I am particularly interested in human migration and mobility in Oceania. My current research includes a project using DNA collected from indigenous populations in the Pacific to test hypotheses about human migration (the Genographic Project).
As well as looking at humans directly, I am also interested in using the dispersal patterns of commensal plants (plants dispersed by people) to infer patterns of human mobility.
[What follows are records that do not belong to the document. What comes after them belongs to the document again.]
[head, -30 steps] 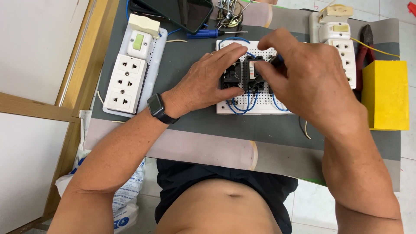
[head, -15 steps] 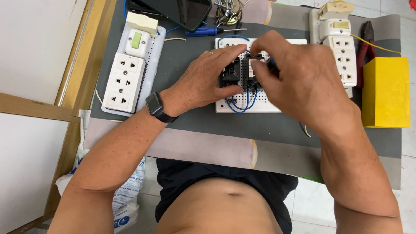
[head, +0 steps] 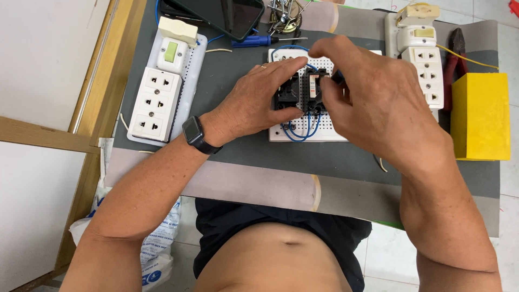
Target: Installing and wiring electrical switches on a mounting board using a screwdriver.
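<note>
table, grey mat | socket boards | yellow box | perforated board

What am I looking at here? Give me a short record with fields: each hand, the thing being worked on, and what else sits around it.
left hand: steadies the black module from its left side
right hand: fingertips pinch at the module's right edge
black module: sits on the white perforated board
white perforated board: lies on the grey mat, blue wires looped across it
left of board: white socket strip
right of board: second socket strip, yellow box
far edge: blue screwdriver, dark phone
wrist: black watch
</note>
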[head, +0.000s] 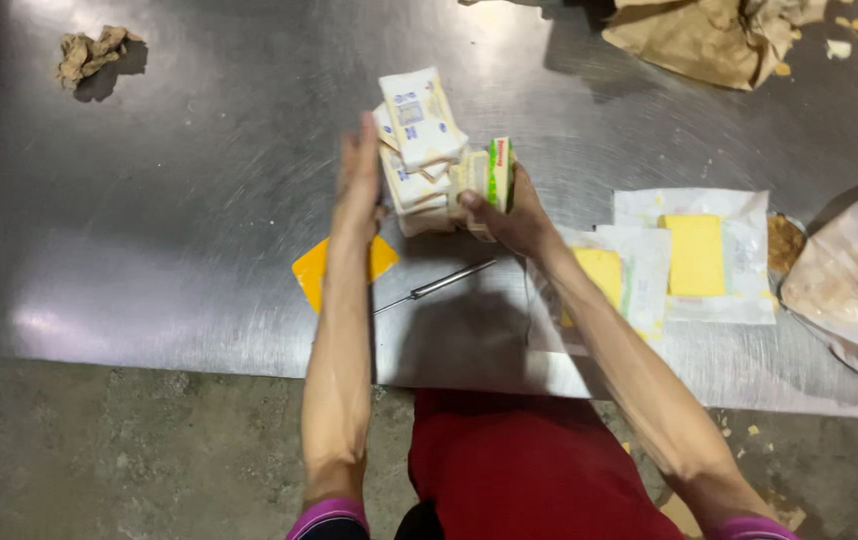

I have been using this approach to reconstruct sweet potato and bottle gourd dispersal in Oceania — specifically, to test hypotheses of human contact between Polynesia and South America.
Most of the research I am doing is inter-disciplinary, and I enjoy collaborating with researchers in archaeology, linguistics, ethnobotany, phylogenetics and plant molecular biology.
I am currently employed as a postdoc in the lab of Professor Lisa Matisoo-Smith in the Department of Anatomy and Structural Biology at the University of Otago. Lisa is also a Principal Investigator in the Allan Wilson Centre and for the Genographic Project.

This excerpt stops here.